Tuesday, May 5, 2015

Desiccated Toys and Play

I cannot resist desiccated ephemera.

Nicole Belolan's Collection

And so that's why I came home from the Allentown Paper Show on April 25 with spices and other relics from the Bible Lands.

Nicole Belolan's Collection

That's right, I snatched up my very own Sunday-School Teachers' Museum Collected from the Bible Lands. Dreamed up and manufactured by Paul S. Iskiyan's School for Christian Workers in Springfield, MA, around 1890, this gem contains twenty-two specimens of natural substances featured in the Bible. Based on other extant examples I found online (glad to see I'm not the only one saving saffron that's turning to dust), mine is incomplete, is missing an explanatory booklet, and is in poor condition. As you can see, each specimen is in varying degrees of preservation. The sackcloth (is this sackcloth?) has seen better days (as Tyler put it).

Nicole Belolan Collection

As a self-proclaimed heathen, I had never heard of some specimens.
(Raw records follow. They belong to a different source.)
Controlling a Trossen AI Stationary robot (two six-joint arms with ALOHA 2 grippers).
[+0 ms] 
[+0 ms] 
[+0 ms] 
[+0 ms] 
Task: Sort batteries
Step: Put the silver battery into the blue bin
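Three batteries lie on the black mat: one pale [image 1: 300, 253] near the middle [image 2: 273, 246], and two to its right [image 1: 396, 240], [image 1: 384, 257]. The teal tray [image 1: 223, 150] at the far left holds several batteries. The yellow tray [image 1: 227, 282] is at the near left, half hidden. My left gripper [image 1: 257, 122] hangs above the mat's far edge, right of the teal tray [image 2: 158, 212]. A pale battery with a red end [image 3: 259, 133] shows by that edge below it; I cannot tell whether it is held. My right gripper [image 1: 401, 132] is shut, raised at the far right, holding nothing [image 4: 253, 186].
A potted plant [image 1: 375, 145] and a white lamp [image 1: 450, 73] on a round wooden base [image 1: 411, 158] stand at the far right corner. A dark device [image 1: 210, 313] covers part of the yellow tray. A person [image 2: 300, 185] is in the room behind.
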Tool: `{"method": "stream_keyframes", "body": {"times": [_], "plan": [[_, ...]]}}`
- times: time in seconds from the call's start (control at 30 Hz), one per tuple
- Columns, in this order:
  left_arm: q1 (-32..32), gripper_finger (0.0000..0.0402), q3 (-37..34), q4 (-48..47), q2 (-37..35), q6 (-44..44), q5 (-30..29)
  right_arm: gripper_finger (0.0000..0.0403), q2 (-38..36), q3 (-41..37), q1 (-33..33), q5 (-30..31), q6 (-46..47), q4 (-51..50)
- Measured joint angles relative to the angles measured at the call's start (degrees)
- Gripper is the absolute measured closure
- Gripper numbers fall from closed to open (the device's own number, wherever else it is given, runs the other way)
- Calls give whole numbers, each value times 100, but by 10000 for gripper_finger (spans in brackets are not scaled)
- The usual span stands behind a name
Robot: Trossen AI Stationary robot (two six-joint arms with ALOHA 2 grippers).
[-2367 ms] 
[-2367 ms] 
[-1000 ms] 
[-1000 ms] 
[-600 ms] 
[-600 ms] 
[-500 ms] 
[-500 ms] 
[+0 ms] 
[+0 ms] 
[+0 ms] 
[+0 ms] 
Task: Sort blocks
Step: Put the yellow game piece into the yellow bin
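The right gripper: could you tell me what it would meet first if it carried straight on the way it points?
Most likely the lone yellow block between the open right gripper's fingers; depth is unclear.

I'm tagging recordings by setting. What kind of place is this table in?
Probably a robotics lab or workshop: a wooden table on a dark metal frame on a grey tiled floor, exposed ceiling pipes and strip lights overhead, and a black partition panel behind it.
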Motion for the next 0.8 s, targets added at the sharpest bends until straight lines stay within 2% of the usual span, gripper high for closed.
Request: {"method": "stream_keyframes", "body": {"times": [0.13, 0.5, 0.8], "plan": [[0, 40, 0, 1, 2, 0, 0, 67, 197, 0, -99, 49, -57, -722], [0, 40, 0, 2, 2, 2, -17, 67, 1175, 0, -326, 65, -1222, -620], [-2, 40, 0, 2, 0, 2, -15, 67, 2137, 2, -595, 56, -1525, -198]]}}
Was I really looking at Daniel's encapsulated pulse, as the cover of this better preserved example the National Museum of Play told me?

Sunday-School Teachers' Museum Collected from the Bible Lands, National Museum of Play, 107.3793

Yes and no. Pulse is a seed and not just a biological phenomenon. Similarly, circa 1890 children probably were equally unfamiliar with some of the items. Whereas we cook regularly with lentils in our house, they weren't all that common in American kitchens until World War II.

But that's the point of the "Museum." It's an example of an "object lesson." As the leading scholar on the subject Sarah Carter put it, object lessons gave children a way to learn about "the world through their senses, instead of through texts and memorization." Sarah explains that this "lead[] to new modes of classifying and comprehending material evidence drawn from the close study of objects, pictures, and even people."

In this case, Iskiyan and the teachers who used this treasure for teaching deployed it to make the Bible and its message--both of which are some of the least material concepts with which Americans grappled (and continue to do so)--more real to children. Presumably, they hoped spirituality would follow.

Turns our this particular "museum" held shelf space at another popular museum before it found its way to the Allentown Paper Show and into my clutches. I learned from the dealer that when Merritt's Museum of Childhood in Douglassville, PA, (known first as Merritt's Early Americana Museum and then merit's Historical Museum, according to this article) closed its door a few years ago, an auctioneer sold the Sunday School Teacher's Museum along with thousands of other museum artifacts. Sold by Pook and Pook and Noel Barrett, the Museum content ranged from a late nineteenth-century English scale model of a butcher shop ($73,700!) to groups of miniature pewter hollowware.

I got curious about the Butcher shop (what can I say, I like meat), particularly since I guessed (correctly) the "North Carolina Institution" that acquired it was likely the toy museum at Old Salem Museums and Gardens in North Carolina. In the course of googling the Butcher shop (photo below from here)...


...I also learned that Old Salem, which is perhaps best known for its significant collection of Moravian and Southern decorative arts, closed the toy museum in 2010 and sold the collection.


I saw the Old Salem toy collection intact when I first visited in 2008 and had no idea it had been dissolved -- but it makes sense given Old Salem's mission. All proceeds went toward conservation and other collections-related activities associated with the core Moravian and Southern collection.

It's striking that Barrett alone has liquidated four toy museum collections. What does that say about our changing interest in learning from traditional toys and play in museum settings?

I'm not sure where the butcher shop is now, but I hope that like my own piece of Merritt's Museum of Childhood History, it's somewhere teaching someone an object lesson.